**Task brief**.
Pull out every line in the data that has the string "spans" in it.
━━ Input data ━━
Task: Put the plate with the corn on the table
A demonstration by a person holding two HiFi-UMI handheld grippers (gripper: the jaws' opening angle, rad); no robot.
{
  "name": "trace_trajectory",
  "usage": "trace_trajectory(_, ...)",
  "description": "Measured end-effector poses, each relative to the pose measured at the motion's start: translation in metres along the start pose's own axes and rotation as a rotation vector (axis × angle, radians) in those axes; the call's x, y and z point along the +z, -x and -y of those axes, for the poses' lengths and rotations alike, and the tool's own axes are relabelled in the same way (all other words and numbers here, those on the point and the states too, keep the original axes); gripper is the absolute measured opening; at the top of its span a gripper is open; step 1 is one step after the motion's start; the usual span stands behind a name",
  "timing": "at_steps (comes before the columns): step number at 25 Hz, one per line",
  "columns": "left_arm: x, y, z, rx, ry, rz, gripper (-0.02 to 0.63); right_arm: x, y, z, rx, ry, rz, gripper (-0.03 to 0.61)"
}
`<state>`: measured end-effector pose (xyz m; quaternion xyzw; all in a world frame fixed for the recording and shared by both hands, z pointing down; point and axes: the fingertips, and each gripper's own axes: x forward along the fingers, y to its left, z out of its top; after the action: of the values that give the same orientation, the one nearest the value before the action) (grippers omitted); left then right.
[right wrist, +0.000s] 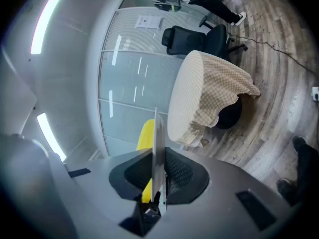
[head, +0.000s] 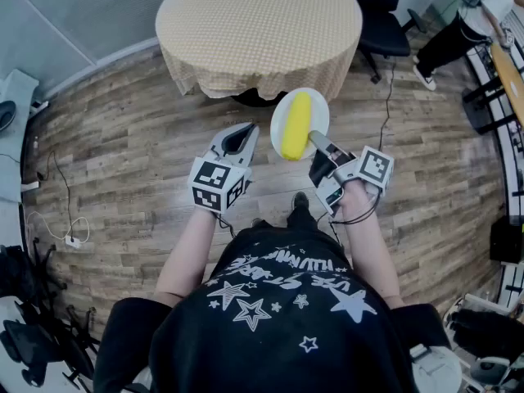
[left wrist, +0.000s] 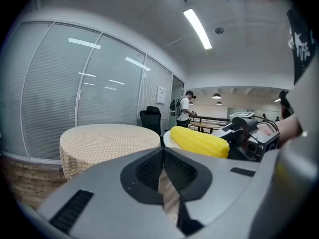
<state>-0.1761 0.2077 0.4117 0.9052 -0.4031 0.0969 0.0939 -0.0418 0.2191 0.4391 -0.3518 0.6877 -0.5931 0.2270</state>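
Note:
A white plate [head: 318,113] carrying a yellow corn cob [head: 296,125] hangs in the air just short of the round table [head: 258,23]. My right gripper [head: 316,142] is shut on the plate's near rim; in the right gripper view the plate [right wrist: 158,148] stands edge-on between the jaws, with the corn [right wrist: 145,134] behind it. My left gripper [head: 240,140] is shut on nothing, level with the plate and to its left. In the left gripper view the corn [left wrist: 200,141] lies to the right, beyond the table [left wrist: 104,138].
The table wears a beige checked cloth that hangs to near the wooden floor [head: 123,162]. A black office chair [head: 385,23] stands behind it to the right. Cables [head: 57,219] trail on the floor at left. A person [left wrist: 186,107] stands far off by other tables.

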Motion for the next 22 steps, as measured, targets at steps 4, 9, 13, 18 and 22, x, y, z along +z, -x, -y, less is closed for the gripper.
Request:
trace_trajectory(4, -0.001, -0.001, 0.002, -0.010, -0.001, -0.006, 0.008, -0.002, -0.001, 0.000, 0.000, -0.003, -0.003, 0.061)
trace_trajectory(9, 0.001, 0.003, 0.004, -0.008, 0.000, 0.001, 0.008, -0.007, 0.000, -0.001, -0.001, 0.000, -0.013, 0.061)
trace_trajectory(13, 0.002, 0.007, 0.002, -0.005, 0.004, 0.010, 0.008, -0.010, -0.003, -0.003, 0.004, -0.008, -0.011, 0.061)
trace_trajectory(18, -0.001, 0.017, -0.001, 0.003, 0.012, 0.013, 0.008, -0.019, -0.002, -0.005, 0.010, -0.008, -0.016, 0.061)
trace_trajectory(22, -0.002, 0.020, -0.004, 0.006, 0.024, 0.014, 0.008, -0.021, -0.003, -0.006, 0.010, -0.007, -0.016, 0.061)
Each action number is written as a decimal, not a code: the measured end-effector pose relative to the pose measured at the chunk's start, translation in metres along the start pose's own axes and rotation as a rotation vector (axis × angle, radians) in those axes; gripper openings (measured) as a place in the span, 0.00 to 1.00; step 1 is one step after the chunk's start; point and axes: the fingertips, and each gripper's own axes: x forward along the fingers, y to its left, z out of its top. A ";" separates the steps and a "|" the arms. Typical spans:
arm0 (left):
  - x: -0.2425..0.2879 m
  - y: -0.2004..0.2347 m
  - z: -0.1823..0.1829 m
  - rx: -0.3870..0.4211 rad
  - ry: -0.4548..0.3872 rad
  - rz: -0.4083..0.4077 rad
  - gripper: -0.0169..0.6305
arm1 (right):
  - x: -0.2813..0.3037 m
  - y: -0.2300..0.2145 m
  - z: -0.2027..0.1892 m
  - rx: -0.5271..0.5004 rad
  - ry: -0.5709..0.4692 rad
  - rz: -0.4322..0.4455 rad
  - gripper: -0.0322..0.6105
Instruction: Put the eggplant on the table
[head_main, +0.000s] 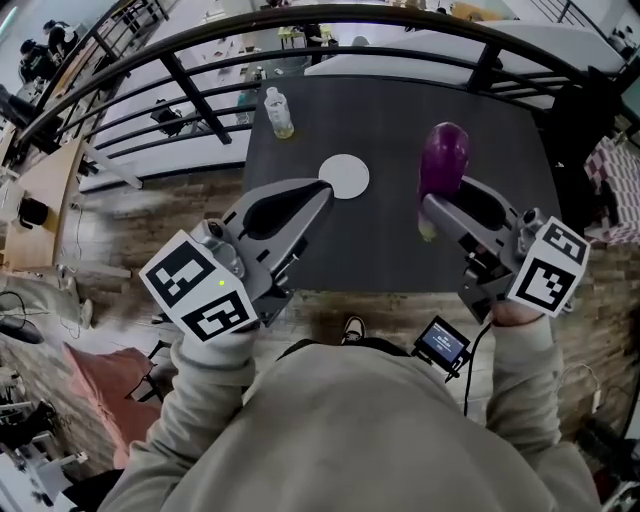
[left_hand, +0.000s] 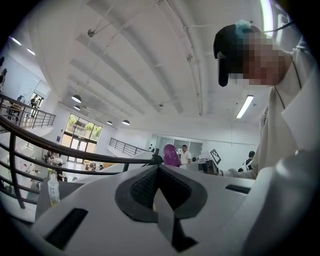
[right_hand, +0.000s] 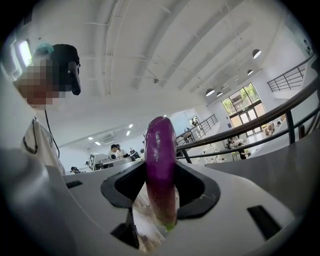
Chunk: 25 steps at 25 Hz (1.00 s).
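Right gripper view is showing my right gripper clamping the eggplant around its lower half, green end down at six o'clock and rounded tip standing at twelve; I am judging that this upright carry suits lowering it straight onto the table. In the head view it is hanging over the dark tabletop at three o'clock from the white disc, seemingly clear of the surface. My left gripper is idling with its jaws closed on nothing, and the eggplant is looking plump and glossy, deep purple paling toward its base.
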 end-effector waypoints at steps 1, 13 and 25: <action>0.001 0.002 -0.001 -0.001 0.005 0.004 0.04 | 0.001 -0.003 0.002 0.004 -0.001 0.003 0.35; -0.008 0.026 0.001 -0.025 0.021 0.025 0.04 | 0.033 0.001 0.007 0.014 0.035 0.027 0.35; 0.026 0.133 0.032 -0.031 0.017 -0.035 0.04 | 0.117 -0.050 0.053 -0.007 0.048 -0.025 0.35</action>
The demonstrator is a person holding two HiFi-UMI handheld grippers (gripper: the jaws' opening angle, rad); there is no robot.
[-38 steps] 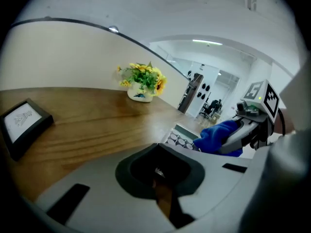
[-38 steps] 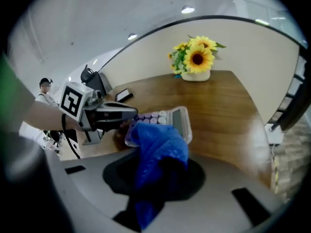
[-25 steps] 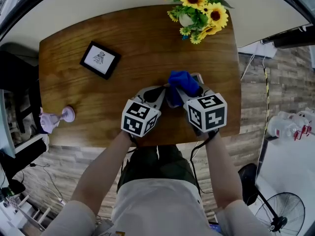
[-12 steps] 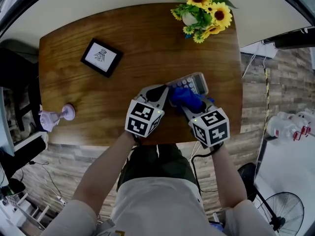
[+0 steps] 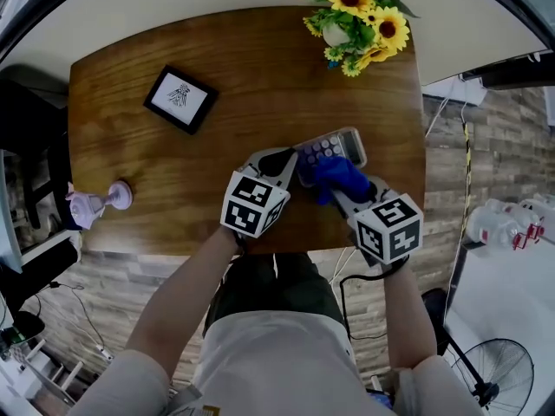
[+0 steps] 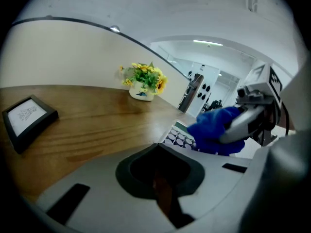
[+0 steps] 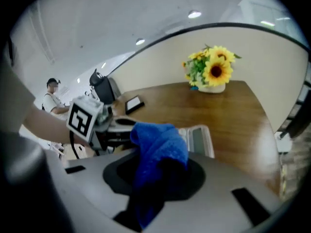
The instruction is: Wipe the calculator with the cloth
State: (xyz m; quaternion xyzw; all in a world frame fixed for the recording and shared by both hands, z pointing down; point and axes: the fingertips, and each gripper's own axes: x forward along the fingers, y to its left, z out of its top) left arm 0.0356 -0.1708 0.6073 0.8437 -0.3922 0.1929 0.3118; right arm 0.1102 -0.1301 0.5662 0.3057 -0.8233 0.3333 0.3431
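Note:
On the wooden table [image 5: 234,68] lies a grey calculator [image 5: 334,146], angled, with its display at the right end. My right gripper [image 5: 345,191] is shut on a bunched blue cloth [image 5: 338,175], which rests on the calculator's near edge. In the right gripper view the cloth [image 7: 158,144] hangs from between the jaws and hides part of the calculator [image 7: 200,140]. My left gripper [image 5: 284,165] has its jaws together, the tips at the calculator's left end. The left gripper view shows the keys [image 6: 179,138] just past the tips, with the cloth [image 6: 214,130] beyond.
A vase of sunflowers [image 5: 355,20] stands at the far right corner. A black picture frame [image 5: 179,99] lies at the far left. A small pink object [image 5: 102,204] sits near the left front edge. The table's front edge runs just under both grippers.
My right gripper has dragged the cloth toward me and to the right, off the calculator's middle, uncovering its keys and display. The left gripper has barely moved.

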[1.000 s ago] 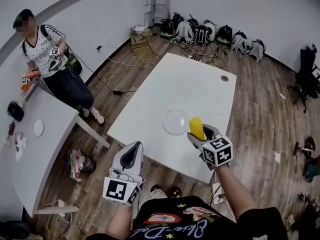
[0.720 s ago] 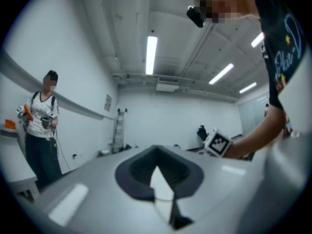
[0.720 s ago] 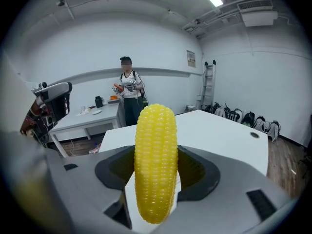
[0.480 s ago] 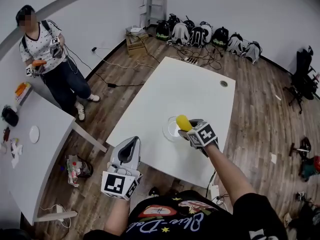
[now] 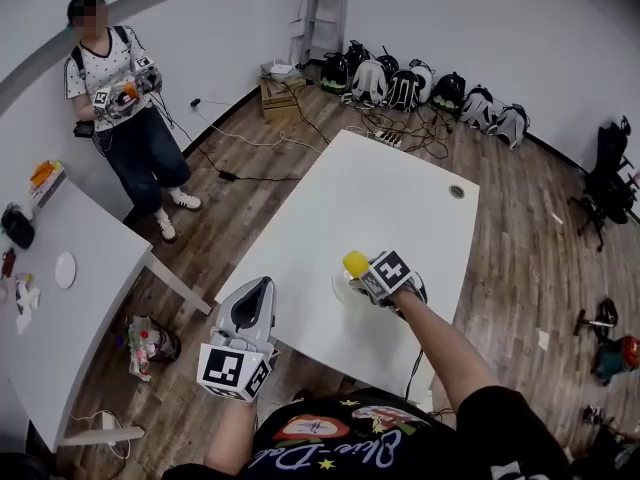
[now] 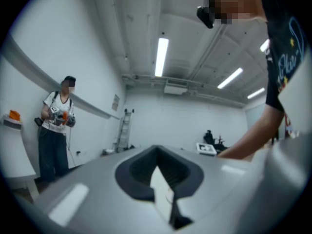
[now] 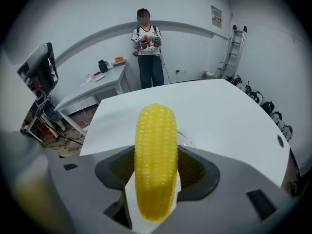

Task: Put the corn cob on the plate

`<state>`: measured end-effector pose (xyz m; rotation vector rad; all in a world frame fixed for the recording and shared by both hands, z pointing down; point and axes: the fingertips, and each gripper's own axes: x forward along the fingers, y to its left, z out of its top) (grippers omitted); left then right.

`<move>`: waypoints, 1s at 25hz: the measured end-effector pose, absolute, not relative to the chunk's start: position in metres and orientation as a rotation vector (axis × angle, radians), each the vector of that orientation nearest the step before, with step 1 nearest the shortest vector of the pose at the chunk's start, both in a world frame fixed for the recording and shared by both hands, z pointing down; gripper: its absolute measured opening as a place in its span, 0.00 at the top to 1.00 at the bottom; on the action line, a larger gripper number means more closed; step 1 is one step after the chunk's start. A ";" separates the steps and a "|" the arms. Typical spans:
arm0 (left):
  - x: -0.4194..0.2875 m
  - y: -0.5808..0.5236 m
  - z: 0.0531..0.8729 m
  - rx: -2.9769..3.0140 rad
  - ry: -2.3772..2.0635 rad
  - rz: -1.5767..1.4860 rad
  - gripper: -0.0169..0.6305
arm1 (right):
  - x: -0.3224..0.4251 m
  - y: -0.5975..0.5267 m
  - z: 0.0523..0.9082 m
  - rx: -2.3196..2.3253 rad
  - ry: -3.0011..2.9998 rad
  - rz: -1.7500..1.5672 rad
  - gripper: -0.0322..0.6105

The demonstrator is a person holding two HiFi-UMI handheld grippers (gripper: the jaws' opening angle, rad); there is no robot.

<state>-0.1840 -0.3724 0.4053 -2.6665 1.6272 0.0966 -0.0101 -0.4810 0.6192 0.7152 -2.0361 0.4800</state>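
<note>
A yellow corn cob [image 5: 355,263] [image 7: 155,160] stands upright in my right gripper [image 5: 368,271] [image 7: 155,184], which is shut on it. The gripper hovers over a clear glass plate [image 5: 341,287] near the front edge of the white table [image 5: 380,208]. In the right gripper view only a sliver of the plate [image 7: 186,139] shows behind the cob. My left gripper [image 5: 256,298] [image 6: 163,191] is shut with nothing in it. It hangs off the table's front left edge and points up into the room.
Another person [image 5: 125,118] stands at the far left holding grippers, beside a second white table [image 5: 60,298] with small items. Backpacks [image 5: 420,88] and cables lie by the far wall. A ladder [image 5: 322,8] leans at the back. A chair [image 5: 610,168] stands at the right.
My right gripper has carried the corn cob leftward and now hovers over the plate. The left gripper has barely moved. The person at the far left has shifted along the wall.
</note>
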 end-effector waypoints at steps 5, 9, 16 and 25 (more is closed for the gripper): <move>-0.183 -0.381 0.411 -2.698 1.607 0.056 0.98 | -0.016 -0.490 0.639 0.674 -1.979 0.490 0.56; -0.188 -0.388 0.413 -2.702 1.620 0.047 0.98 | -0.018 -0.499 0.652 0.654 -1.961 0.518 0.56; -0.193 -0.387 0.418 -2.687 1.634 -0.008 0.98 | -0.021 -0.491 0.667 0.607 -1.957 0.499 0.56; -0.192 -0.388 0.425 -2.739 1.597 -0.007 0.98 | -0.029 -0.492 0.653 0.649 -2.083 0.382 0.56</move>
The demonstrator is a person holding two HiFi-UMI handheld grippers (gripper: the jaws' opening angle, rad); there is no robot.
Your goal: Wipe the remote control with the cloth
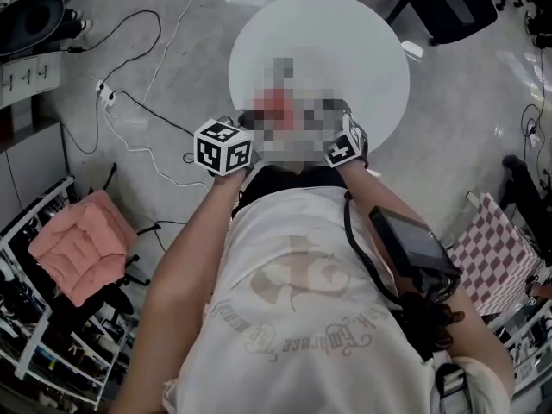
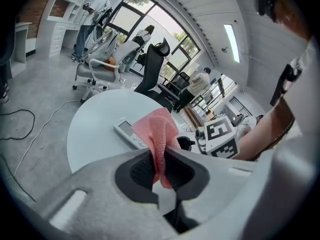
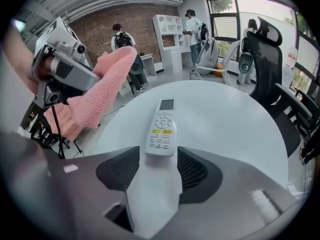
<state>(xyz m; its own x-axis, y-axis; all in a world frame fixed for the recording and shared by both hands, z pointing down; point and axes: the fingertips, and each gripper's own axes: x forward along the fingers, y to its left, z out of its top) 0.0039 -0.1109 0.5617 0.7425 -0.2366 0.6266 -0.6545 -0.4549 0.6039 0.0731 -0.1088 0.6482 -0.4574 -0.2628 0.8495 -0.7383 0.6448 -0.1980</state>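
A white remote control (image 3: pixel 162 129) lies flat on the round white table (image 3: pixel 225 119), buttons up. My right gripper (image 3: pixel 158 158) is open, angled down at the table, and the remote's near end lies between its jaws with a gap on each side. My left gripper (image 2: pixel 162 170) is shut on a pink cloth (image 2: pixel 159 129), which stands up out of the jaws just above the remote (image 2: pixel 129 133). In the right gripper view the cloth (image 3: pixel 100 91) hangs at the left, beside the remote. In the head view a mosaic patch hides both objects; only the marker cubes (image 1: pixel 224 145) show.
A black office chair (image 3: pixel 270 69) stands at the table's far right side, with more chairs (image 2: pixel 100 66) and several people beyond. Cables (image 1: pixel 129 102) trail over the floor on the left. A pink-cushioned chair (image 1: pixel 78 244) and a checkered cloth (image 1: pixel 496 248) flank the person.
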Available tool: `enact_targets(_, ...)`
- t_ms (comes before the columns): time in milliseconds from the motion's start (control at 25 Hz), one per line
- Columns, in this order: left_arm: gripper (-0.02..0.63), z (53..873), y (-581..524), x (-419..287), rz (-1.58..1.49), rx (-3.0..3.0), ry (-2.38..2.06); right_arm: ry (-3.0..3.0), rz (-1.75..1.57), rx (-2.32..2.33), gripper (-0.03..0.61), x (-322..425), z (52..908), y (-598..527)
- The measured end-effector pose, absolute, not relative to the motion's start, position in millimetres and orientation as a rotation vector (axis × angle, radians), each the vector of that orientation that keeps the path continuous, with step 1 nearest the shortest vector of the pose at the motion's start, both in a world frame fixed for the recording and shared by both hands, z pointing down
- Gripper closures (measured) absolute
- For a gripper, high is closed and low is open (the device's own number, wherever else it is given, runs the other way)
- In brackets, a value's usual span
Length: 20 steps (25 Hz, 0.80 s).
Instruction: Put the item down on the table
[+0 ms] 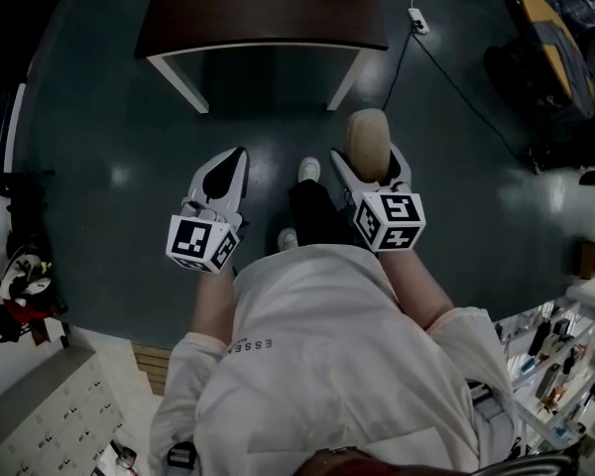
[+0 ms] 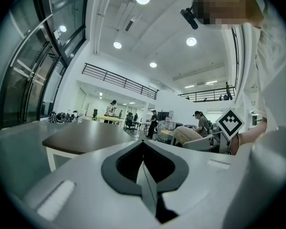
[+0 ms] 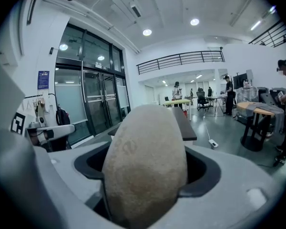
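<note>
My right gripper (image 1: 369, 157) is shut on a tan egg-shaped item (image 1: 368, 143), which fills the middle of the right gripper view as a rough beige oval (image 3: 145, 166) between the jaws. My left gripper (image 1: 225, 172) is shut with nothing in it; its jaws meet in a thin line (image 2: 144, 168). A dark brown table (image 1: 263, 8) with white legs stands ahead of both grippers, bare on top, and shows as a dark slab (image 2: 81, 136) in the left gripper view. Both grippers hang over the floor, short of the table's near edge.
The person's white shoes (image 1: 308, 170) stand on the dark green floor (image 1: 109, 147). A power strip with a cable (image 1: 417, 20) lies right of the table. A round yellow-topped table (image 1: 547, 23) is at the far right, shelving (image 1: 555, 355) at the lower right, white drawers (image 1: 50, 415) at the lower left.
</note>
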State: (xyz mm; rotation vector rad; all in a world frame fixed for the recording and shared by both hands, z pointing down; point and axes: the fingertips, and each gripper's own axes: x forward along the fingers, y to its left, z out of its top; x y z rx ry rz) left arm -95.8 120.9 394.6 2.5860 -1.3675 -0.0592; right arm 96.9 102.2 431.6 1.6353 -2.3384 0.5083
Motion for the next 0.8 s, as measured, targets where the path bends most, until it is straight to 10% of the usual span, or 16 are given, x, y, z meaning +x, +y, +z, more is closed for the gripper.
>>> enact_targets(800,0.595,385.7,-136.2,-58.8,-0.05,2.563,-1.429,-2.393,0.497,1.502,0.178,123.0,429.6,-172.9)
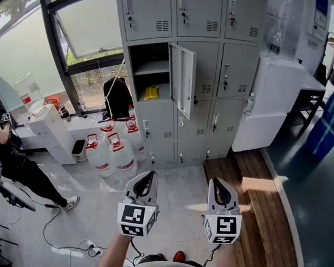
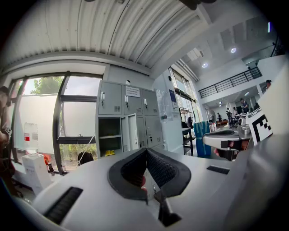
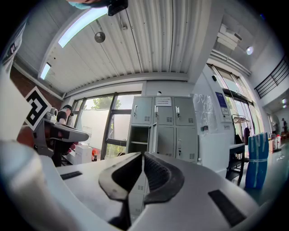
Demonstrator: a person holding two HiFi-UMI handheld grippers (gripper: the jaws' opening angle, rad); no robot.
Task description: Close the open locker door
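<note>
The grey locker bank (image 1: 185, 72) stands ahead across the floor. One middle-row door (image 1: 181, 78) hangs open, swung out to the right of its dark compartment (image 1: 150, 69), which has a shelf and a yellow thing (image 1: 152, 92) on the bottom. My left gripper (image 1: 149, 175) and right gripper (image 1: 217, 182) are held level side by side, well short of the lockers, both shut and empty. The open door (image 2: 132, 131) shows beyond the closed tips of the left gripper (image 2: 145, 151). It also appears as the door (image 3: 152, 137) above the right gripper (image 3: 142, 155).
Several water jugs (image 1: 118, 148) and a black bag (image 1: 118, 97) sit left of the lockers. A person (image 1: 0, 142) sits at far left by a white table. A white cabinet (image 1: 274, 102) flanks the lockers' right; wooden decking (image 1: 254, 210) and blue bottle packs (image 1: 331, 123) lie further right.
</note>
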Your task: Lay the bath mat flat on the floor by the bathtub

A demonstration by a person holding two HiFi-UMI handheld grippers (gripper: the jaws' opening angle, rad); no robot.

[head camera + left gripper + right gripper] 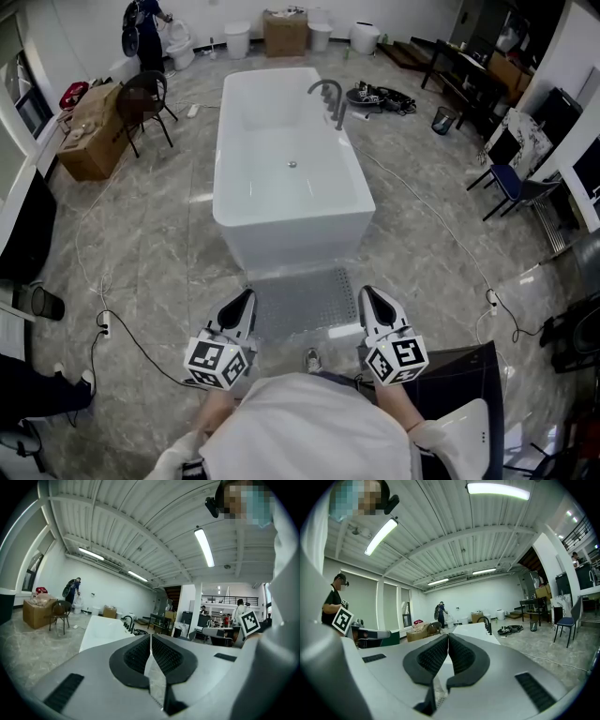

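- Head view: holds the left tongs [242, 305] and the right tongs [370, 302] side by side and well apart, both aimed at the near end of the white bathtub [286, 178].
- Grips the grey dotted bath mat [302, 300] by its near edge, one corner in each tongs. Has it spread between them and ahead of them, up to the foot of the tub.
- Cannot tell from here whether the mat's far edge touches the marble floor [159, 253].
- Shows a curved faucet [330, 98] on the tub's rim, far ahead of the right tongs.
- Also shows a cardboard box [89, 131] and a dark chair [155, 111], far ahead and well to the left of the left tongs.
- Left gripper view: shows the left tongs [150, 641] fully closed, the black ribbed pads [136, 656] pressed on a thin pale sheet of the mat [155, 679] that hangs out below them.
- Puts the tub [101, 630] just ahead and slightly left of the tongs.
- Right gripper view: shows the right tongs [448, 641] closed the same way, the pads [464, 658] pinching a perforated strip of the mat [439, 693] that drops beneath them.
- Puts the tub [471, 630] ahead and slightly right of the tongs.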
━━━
**Task result**.
Each action number is written as a decimal, not a code: the measured end-effector pose relative to the pose measured at the chunk's start, translation in metres along the start pose's own axes and rotation as a rotation vector (axis × angle, radians) in those axes; gripper openings (measured) as a place in the span, 0.00 to 1.00; step 1 is one step after the chunk's start; point and axes: the fingertips, and each gripper's own axes: x forward along the fingers, y to its left, z out of its top. A ";" separates the steps and a "|" the arms. Typical spans:
`<move>`: waypoints, 1s at 25hz: the measured end-effector pose, absolute, not relative to the chunk's start: position in metres and orientation as a rotation vector (axis × angle, radians), each the vector of that orientation nearest the step before, with step 1 nearest the shortest vector of the pose at the chunk's start, both in a world frame fixed for the recording and shared by both hands, z pointing down; gripper: its absolute measured opening as a place in its span, 0.00 at the top to 1.00 at the bottom; on the action line, a larger gripper number means more closed; step 1 is one step after the chunk's start. A ";" separates the steps and a "|" the arms. Typical spans:

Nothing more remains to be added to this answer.